#### How to complete this task:
Give back the whole listing exactly as shown.
= Beginning of Section =
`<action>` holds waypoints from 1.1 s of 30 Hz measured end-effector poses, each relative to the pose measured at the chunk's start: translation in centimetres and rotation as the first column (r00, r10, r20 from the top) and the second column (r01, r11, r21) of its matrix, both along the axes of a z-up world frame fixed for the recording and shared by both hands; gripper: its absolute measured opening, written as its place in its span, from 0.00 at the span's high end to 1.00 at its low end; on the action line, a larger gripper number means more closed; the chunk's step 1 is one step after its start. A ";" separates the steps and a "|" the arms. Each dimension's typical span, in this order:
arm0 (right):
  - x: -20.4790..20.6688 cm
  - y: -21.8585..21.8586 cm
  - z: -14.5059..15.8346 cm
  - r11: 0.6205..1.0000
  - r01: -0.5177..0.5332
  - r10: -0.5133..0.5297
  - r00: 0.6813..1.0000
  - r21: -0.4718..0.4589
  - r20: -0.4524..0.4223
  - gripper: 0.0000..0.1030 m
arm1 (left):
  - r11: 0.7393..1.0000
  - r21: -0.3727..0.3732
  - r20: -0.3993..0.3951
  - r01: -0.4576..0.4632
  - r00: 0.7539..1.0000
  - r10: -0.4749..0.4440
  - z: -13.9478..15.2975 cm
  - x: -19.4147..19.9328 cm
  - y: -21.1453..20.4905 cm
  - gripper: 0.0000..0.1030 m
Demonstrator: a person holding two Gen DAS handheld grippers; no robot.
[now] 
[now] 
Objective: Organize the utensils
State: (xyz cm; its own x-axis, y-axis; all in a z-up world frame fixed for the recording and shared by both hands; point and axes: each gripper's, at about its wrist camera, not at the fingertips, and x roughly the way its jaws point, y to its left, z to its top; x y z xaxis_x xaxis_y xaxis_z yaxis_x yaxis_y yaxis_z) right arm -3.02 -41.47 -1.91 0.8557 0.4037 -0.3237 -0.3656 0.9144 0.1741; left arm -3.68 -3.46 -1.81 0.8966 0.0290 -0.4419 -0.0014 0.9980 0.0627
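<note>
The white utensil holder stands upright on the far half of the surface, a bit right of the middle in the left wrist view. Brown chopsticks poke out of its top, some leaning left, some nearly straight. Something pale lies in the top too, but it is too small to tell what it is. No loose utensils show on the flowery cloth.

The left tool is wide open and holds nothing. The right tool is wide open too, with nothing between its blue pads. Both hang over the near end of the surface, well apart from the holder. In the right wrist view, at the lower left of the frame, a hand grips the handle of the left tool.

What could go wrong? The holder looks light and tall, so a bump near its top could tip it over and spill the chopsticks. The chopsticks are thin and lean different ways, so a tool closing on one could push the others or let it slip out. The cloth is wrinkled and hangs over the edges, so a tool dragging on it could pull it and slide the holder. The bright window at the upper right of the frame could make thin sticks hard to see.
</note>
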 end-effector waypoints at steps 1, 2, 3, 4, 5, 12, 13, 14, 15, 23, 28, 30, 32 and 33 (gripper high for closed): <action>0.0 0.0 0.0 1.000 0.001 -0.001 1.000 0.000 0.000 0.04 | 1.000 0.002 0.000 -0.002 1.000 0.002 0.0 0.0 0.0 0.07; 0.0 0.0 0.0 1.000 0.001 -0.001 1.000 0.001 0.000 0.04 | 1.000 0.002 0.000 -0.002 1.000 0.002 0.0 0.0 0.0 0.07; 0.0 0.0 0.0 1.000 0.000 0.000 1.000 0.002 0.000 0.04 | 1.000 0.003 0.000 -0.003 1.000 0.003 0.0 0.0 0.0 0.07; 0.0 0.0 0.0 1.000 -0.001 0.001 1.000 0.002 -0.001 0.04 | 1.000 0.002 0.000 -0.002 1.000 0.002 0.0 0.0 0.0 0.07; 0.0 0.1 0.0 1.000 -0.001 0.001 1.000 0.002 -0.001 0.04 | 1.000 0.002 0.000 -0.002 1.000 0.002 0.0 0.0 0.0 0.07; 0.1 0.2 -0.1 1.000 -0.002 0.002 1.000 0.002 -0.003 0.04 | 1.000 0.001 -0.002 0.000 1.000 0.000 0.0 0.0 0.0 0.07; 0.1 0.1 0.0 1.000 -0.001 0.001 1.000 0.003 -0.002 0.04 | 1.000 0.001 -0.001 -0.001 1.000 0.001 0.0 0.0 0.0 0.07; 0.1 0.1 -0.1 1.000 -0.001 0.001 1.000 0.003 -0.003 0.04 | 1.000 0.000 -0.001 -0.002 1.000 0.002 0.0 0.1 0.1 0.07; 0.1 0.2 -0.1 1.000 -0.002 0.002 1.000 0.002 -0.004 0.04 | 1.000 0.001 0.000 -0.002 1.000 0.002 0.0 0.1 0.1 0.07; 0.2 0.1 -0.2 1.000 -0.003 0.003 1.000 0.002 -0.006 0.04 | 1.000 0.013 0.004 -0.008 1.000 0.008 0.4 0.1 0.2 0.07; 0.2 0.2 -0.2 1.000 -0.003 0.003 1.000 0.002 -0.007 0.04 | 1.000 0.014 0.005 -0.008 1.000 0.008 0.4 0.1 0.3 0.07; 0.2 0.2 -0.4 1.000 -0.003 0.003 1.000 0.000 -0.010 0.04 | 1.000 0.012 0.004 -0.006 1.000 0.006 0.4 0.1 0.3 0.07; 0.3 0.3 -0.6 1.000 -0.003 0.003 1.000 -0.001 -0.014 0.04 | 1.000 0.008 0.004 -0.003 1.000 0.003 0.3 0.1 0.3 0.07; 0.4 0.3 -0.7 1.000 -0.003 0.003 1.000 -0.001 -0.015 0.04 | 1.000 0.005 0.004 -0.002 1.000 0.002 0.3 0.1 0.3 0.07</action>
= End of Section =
#### Exercise result:
`<action>` holds waypoints from 1.1 s of 30 Hz measured end-effector poses, each relative to the pose measured at the chunk's start: translation in centimetres and rotation as the first column (r00, r10, r20 from the top) and the second column (r01, r11, r21) of its matrix, both along the axes of a z-up world frame fixed for the recording and shared by both hands; gripper: its absolute measured opening, written as its place in its span, from 0.00 at the span's high end to 1.00 at its low end; on the action line, a larger gripper number means more closed; the chunk's step 1 is one step after its start. A ";" separates the steps and a "|" the arms. Each dimension's typical span, in this order:
arm0 (right):
  - x: -20.4790..20.6688 cm
  - y: -21.8585..21.8586 cm
  - z: -14.5059..15.8346 cm
  - r11: 0.6205..1.0000
  - r01: -0.5177..0.5332
  - r10: -0.5133..0.5297
  - r00: 0.6813..1.0000
  - r21: -0.4718..0.4589
  - r20: -0.4524..0.4223
  - gripper: 0.0000..0.1030 m
arm1 (left):
  - r11: 0.7393..1.0000
  - r21: -0.3727..0.3732
  - r20: -0.3993..0.3951
  - r01: -0.4576..0.4632
  - r00: 0.7539..1.0000
  - r10: -0.4749..0.4440
  - z: -13.9478..15.2975 cm
  - x: -19.4147..19.9328 cm
  - y: -21.1453..20.4905 cm
  - gripper: 0.0000..0.1030 m
Demonstrator: a person holding two Gen DAS handheld grippers; no robot.
[now] 
[now] 
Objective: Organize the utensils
State: (xyz cm; its own x-axis, y-axis; all in a z-up world frame fixed for the recording and shared by both hands; point and axes: each gripper's, at about its wrist camera, not at the fingertips, and x roughly the way its jaws point, y to its left, z to its top; x y z xaxis_x xaxis_y xaxis_z yaxis_x yaxis_y yaxis_z) right arm -3.02 -41.47 -1.91 0.8557 0.4037 -0.3237 -0.3656 0.9144 0.1741; left arm -3.68 -3.46 -1.81 0.8966 0.0290 -0.4419 -0.0014 0.9980 0.0627
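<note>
The white utensil holder stands upright on the far half of the surface, a bit right of the middle in the left wrist view. Brown chopsticks poke out of its top, some leaning left, some nearly straight. Something pale lies in the top too, but it is too small to tell what it is. No loose utensils show on the flowery cloth.

The left tool is wide open and holds nothing. The right tool is wide open too, with nothing between its blue pads. Both hang over the near end of the surface, well apart from the holder. In the right wrist view, at the lower left of the frame, a hand grips the handle of the left tool.

What could go wrong? The holder looks light and tall, so a bump near its top could tip it over and spill the chopsticks. The chopsticks are thin and lean different ways, so a tool closing on one could push the others or let it slip out. The cloth is wrinkled and hangs over the edges, so a tool dragging on it could pull it and slide the holder. The bright window at the upper right of the frame could make thin sticks hard to see.
</note>
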 end-effector waypoints at steps 1, 2, 3, 4, 5, 12, 13, 14, 15, 23, 28, 30, 32 and 33 (gripper high for closed): <action>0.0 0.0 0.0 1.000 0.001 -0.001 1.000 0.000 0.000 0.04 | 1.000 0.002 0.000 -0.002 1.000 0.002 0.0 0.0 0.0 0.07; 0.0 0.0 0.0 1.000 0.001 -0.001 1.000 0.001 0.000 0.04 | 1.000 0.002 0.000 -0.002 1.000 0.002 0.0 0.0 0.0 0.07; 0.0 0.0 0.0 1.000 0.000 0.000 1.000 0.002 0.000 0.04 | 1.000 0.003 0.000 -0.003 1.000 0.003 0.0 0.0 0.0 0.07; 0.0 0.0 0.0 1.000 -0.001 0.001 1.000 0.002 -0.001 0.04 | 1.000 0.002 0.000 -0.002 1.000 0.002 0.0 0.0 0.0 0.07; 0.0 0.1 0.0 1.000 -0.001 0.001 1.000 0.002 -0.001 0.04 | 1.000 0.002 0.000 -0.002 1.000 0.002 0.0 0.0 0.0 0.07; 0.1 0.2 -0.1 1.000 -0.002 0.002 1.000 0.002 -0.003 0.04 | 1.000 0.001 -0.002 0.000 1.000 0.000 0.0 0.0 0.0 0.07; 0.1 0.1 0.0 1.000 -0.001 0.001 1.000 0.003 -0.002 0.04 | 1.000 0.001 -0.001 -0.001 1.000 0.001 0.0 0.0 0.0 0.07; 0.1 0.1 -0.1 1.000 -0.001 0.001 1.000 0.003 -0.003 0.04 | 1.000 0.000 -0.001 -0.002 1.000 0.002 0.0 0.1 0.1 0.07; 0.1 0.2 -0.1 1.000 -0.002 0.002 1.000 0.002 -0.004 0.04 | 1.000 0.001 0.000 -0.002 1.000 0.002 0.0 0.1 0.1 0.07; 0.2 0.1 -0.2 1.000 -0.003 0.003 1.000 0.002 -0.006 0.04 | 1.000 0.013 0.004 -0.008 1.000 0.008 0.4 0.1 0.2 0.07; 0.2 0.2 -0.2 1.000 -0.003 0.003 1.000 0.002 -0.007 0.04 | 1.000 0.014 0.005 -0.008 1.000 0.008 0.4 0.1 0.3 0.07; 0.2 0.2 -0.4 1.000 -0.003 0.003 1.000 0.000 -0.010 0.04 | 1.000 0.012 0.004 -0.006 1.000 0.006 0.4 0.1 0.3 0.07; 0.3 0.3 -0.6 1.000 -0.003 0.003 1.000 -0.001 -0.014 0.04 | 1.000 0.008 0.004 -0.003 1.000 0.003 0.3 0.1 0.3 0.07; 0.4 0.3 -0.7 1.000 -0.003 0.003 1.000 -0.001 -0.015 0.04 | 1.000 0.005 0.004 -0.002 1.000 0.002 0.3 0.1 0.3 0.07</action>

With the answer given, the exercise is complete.